**TRY IT**: Pictures are not part of the copy; retype all the records below exactly.
Content starts
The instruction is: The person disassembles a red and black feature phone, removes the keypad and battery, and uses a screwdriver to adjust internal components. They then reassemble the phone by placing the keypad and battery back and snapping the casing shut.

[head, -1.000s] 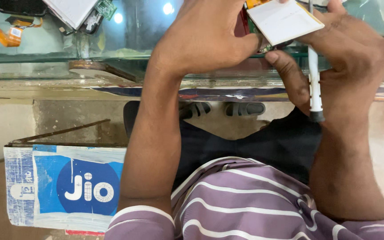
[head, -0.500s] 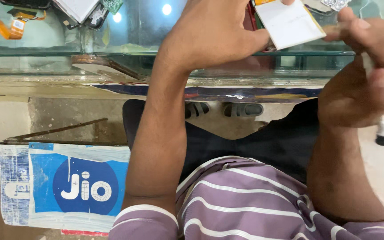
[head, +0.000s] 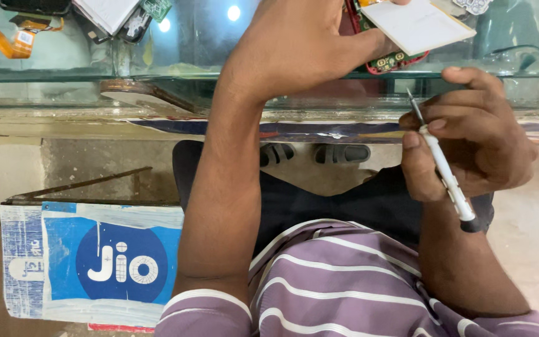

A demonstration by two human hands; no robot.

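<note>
Right grip (head: 463,143) pinches a white screwdriver (head: 444,171); left grip (head: 307,47) clamps a red phone (head: 388,62) on the glass counter (head: 82,81).

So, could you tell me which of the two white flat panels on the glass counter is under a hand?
The right-hand white panel, under the left hand; the other lies untouched, far left.

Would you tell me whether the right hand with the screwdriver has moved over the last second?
Yes. The right hand has drawn the screwdriver back from the white panel, toward the body, below the glass counter edge.
</note>
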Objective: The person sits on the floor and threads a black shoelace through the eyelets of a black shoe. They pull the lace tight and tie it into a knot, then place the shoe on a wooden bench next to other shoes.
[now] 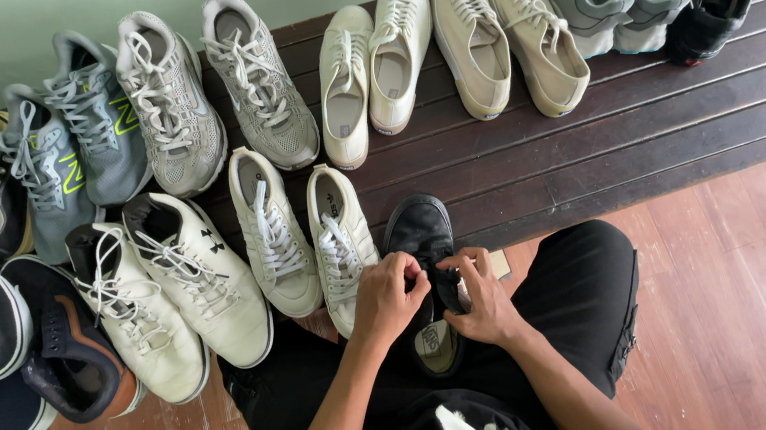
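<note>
**2 hands on 1 black shoe**

Black shoe (423, 259) lies between the knees, long axis running away from the person — toe on the dark wooden bench (654, 134) edge, heel opening toward the lap. Left hand (385, 297) and right hand (481, 293) meet over its middle, each with fingers pinched together on the lace area; the laces themselves are too small to make out. Both hands equally near, shoe directly under them. White sneaker pair (305, 232) sits just beside the left hand — more shoes line the bench behind.
</note>
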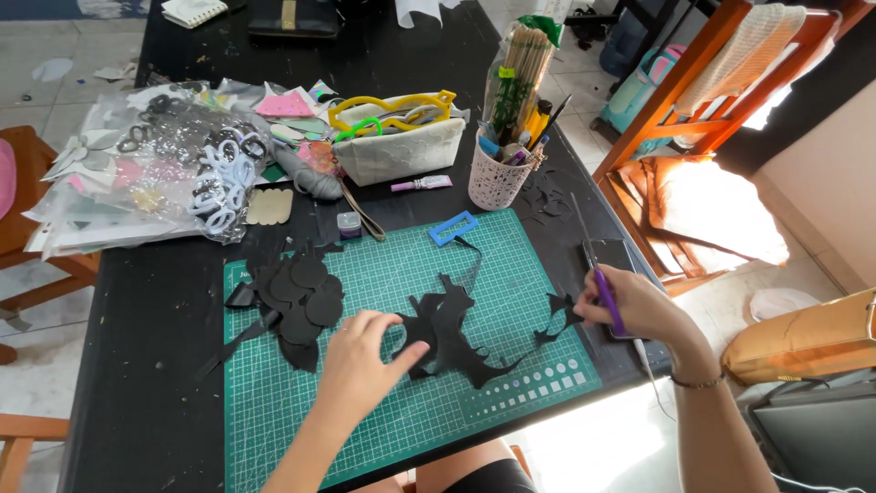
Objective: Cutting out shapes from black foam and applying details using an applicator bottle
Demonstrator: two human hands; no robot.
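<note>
Black cut-out paper shape (pixel 452 333), jagged in outline, lies flat at the centre of the green gridded cutting mat (pixel 383 415). I see my left hand (pixel 360 361) at its 9 o'clock, fingers pressed down on its edge. My right hand (pixel 634 306), at 3 o'clock, has its fingers closed around a purple-handled craft knife (pixel 604 297). Black paper discs (pixel 301 301) are piled at 10 o'clock. A white perforated pen cup (pixel 497 178) stands at 1 o'clock, far side.
</note>
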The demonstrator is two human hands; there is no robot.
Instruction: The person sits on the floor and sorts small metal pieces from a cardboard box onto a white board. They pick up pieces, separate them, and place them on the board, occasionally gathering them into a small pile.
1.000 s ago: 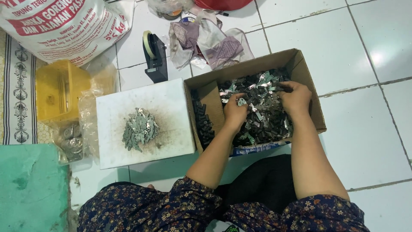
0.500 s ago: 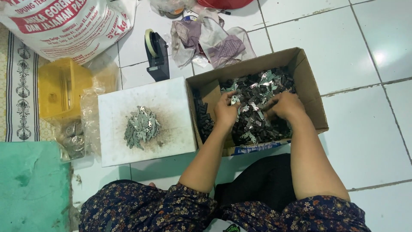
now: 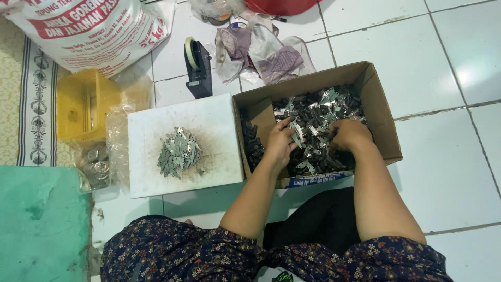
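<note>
Both hands sunk in the brown cardboard box (image 3: 380, 112) of mixed black and silvery metal parts (image 3: 318, 125): left hand (image 3: 281, 143) fingers spread, right hand (image 3: 347, 136) curled, contents unclear; sharp stamped edges could nick fingers.

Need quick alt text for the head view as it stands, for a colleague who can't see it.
Both hands, left and right, dig into a cardboard box of small black and silver metal parts on a white tiled floor. Beside it, a white board holds a pile of silver pieces.
</note>
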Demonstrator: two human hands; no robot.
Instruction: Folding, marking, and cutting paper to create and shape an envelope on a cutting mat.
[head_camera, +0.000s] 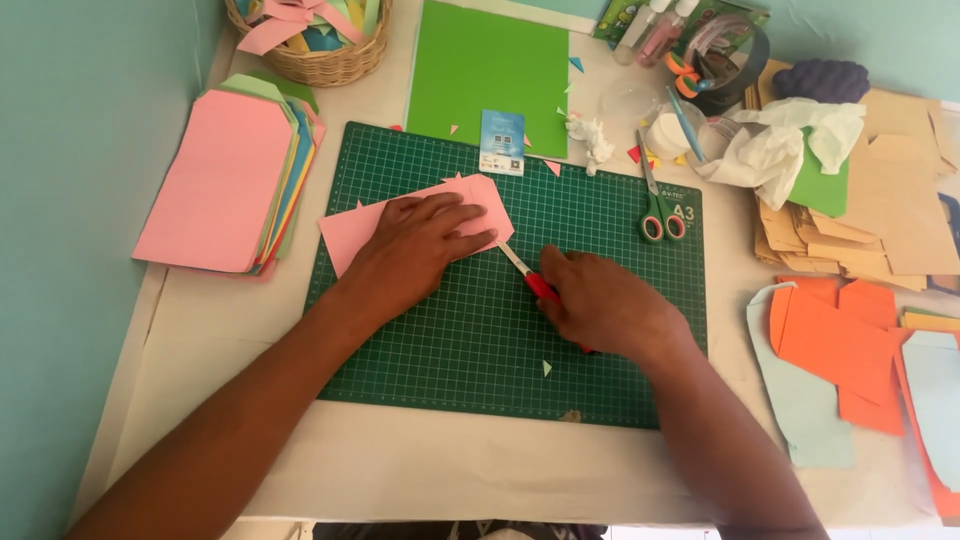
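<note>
Item: our right hand, fingers closed on a red craft knife, blade at the pink paper's corner just beyond our left hand's spread, pressing fingers. Green cutting mat beneath. Corner cut seemingly underway; trimmed sheets stacked left.

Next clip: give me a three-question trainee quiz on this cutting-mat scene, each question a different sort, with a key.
1. True or false: the left hand presses flat on the pink paper on the green cutting mat.
2. Which tool does the right hand hold? A) scissors B) craft knife C) glue stick
3. Fill in: the scissors lie on the mat's ____ edge, untouched.

Key:
1. True.
2. B: the craft knife, red-handled, its blade at the pink paper's right edge.
3. Right.
</note>
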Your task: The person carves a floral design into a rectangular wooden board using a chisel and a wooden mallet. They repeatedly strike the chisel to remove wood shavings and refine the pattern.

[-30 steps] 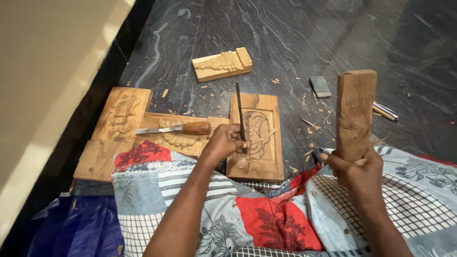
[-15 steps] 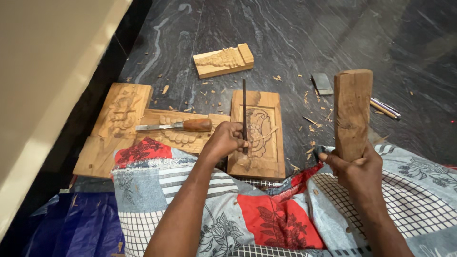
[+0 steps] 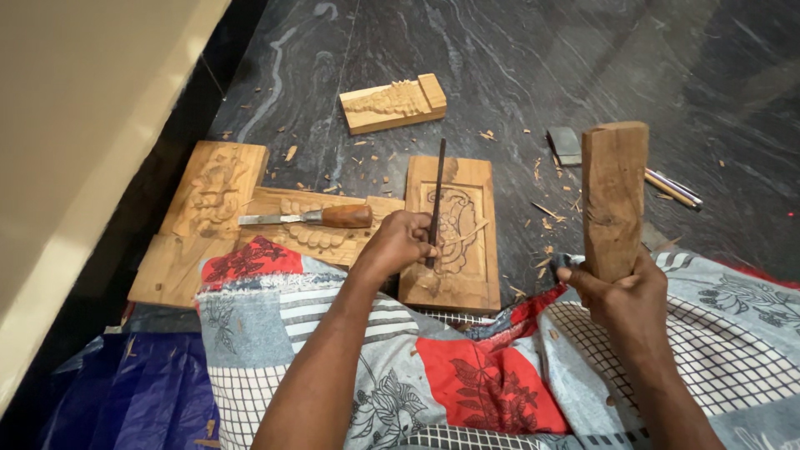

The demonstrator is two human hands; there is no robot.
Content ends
**RESULT**:
The instruction is: The person disassembles a red and black feature phone, removes the keypad and battery, and uses a screwdriver to adjust internal components. They then reassemble the phone by placing the keypad and battery back and snapping the casing shut.

[head, -1.000s] 
[head, -0.500s] 
[head, +0.000s] 

A demonstration by two human hands; no robot.

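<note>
Right grip (head: 463,143) pinches a white screwdriver (head: 444,171); left grip (head: 307,47) clamps a red phone (head: 388,62) on the glass counter (head: 82,81).

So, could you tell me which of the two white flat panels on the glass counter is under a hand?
The right-hand white panel, under the left hand; the other lies untouched, far left.

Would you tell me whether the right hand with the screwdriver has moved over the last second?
Yes. The right hand has drawn the screwdriver back from the white panel, toward the body, below the glass counter edge.
</note>
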Objective: The person sits on the floor and threads a black shoelace through the eyelets of a black shoe. They pull the lace tight and tie it into a knot, then place the shoe on a wooden bench next to other shoes.
[now] 
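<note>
**2 hands on 1 black shoe**

Black shoe (423, 259) lies between the knees, long axis running away from the person — toe on the dark wooden bench (654, 134) edge, heel opening toward the lap. Left hand (385, 297) and right hand (481, 293) meet over its middle, each with fingers pinched together on the lace area; the laces themselves are too small to make out. Both hands equally near, shoe directly under them. White sneaker pair (305, 232) sits just beside the left hand — more shoes line the bench behind.
</note>
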Objective: Cutting out shapes from black foam and applying details using an applicator bottle
Demonstrator: two human hands; no robot.
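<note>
Black cut-out paper shape (pixel 452 333), jagged in outline, lies flat at the centre of the green gridded cutting mat (pixel 383 415). I see my left hand (pixel 360 361) at its 9 o'clock, fingers pressed down on its edge. My right hand (pixel 634 306), at 3 o'clock, has its fingers closed around a purple-handled craft knife (pixel 604 297). Black paper discs (pixel 301 301) are piled at 10 o'clock. A white perforated pen cup (pixel 497 178) stands at 1 o'clock, far side.
</note>
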The demonstrator is two human hands; there is no robot.
Instruction: The person sits on the floor and sorts small metal pieces from a cardboard box onto a white board. They pick up pieces, separate them, and place them on the board, occasionally gathering them into a small pile.
1.000 s ago: 
0.500 s ago: 
now: 
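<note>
Both hands sunk in the brown cardboard box (image 3: 380, 112) of mixed black and silvery metal parts (image 3: 318, 125): left hand (image 3: 281, 143) fingers spread, right hand (image 3: 347, 136) curled, contents unclear; sharp stamped edges could nick fingers.

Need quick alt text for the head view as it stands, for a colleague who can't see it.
Both hands, left and right, dig into a cardboard box of small black and silver metal parts on a white tiled floor. Beside it, a white board holds a pile of silver pieces.
</note>
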Demonstrator: two human hands; no robot.
Instruction: Folding, marking, and cutting paper to create and shape an envelope on a cutting mat.
[head_camera, +0.000s] 
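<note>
Item: our right hand, fingers closed on a red craft knife, blade at the pink paper's corner just beyond our left hand's spread, pressing fingers. Green cutting mat beneath. Corner cut seemingly underway; trimmed sheets stacked left.

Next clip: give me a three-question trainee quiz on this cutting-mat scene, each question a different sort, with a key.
1. True or false: the left hand presses flat on the pink paper on the green cutting mat.
2. Which tool does the right hand hold? A) scissors B) craft knife C) glue stick
3. Fill in: the scissors lie on the mat's ____ edge, untouched.

Key:
1. True.
2. B: the craft knife, red-handled, its blade at the pink paper's right edge.
3. Right.
</note>
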Your task: The person carves a floral design into a rectangular wooden board using a chisel and a wooden mallet. They repeatedly strike the chisel to remove wood shavings and refine the pattern.

[-30 steps] 
[-15 steps] 
[+0 steps] 

The demonstrator is two human hands; there is no robot.

Nothing remains to be written for this exercise.